* AIM OF THE EXERCISE: Tell me, please, how many lines in the records below include the word "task". Give no more than the number.

* Stored data:
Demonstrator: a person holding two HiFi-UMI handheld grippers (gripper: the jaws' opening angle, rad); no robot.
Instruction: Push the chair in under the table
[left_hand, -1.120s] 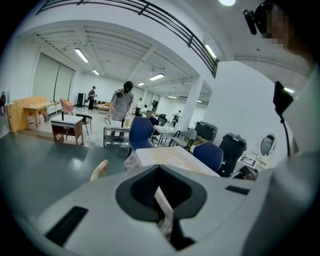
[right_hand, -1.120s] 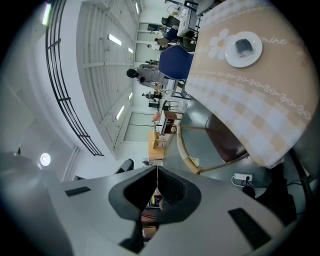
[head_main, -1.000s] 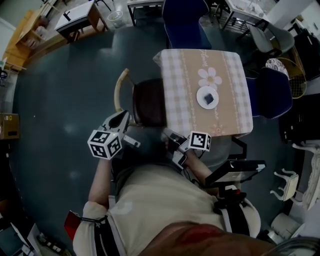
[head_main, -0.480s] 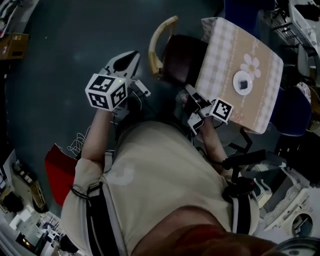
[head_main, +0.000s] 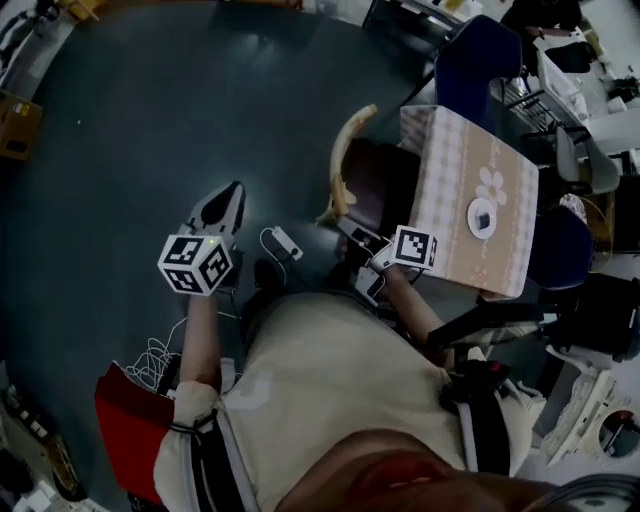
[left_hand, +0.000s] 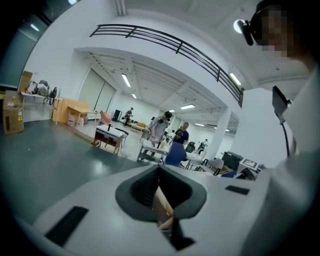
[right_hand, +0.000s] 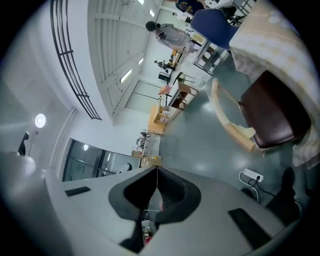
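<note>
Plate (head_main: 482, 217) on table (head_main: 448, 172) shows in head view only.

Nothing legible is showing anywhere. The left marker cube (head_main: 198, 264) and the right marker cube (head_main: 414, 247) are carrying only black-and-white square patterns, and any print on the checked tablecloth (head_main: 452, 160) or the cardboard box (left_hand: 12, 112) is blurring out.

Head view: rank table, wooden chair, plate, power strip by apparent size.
1. table
2. chair, with part of it hidden under the table
3. plate and power strip look about alike: the strip is longer but thinner, so no ranking between them.
</note>
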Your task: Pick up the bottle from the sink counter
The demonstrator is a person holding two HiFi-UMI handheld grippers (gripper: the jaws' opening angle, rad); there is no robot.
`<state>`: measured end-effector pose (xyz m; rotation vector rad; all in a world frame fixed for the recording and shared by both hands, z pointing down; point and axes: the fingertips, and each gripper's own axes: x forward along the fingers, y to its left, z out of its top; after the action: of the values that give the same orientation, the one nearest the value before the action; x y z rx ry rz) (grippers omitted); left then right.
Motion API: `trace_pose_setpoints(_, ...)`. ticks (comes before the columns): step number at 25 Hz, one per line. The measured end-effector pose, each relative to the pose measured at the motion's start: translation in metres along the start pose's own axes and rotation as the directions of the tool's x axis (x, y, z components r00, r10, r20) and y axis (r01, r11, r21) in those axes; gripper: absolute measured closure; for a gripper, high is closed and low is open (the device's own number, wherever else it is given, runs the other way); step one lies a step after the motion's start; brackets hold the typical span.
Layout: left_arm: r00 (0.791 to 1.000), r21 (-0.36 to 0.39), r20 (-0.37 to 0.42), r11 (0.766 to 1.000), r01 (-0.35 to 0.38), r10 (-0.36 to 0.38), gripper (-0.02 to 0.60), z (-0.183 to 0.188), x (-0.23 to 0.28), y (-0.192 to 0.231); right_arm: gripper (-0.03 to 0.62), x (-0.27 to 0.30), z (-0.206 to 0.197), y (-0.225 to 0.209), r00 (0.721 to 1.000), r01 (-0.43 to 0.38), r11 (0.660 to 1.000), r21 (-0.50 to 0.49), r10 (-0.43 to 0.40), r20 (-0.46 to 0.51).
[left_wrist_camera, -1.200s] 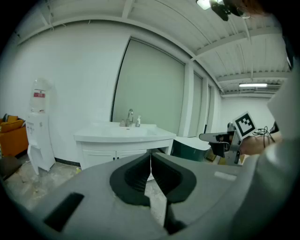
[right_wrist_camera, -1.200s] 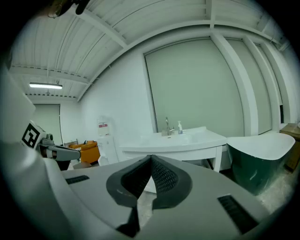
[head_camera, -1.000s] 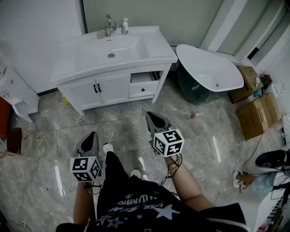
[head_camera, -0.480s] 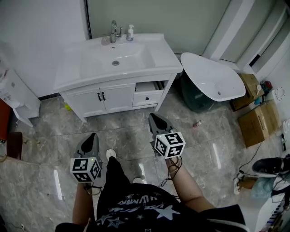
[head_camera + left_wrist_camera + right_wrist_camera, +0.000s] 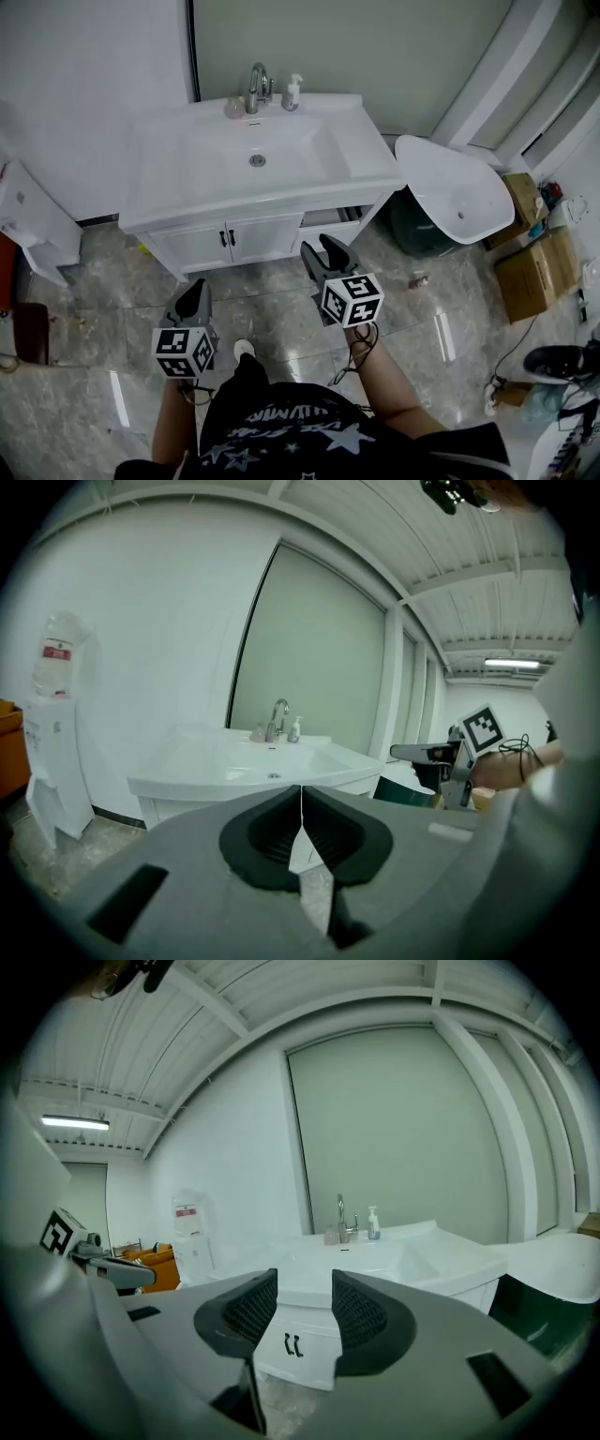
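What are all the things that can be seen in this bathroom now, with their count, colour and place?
sink vanity: one, white, against the back wall
faucet: one, silver, behind the basin
pump bottle: one, white, on the counter right of the faucet
bathtub: one, white, right of the vanity
cardboard boxes: two, brown, on the floor at far right
water dispenser: one, white, far left
left gripper: one, grey, fingers together, empty
right gripper: one, grey, fingers opening, nothing between them
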<state>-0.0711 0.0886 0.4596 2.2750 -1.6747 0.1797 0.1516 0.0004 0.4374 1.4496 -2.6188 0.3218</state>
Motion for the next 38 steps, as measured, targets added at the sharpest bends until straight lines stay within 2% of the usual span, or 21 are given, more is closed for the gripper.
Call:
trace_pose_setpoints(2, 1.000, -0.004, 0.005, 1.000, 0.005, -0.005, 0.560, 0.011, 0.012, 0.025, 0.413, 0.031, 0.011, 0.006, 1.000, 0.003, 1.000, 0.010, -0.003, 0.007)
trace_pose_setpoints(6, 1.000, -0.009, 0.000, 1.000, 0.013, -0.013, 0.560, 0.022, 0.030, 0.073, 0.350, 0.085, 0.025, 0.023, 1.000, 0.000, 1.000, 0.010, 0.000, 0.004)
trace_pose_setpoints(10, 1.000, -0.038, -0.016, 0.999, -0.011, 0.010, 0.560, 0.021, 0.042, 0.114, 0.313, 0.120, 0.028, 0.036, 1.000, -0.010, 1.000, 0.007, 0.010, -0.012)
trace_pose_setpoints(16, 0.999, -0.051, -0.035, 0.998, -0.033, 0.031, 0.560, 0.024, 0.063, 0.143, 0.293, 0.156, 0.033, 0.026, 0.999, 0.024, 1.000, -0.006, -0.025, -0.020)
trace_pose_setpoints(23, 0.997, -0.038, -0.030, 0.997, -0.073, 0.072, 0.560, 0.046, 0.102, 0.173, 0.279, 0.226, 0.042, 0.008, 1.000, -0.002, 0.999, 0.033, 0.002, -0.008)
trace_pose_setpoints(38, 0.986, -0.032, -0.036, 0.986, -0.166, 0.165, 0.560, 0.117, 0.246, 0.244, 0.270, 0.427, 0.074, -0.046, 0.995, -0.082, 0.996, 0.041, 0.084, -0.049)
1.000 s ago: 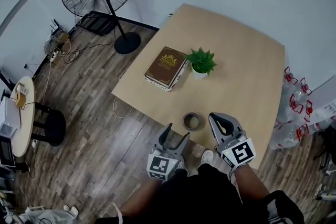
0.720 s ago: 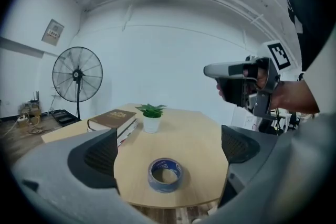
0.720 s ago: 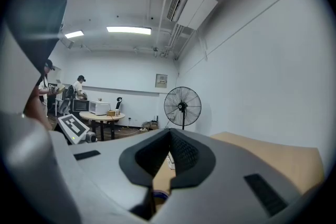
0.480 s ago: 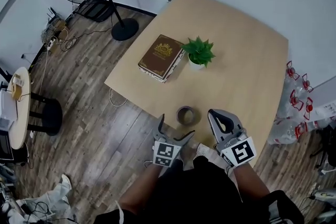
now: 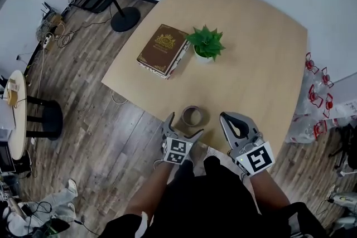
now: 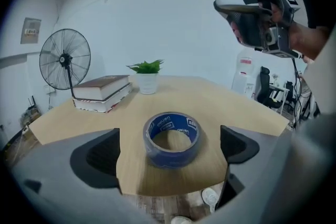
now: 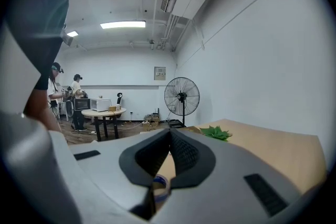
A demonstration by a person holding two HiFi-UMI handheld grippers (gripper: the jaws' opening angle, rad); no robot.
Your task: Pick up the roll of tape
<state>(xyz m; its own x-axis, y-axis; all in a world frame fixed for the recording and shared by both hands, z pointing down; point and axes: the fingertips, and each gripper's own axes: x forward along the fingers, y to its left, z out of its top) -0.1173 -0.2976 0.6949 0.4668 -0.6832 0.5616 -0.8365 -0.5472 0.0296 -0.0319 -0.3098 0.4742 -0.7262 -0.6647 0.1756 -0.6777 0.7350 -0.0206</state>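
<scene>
Wood table (image 5: pixel 262 64): L gripper (image 5: pixel 184 126) jaws wide, roll of tape (image 6: pixel 172 138) between (no contact); R gripper (image 7: pixel 169 136) jaws closed, empty.

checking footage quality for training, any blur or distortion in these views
Head view: evenly lit, sharp, mild wide-angle bending at the edges. Left gripper view: strong fisheye with dark corners; roll of tape slightly smeared, the near fingers soft. Right gripper view: same fisheye, ceiling light bright white.
</scene>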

* RESPONSE AREA: 2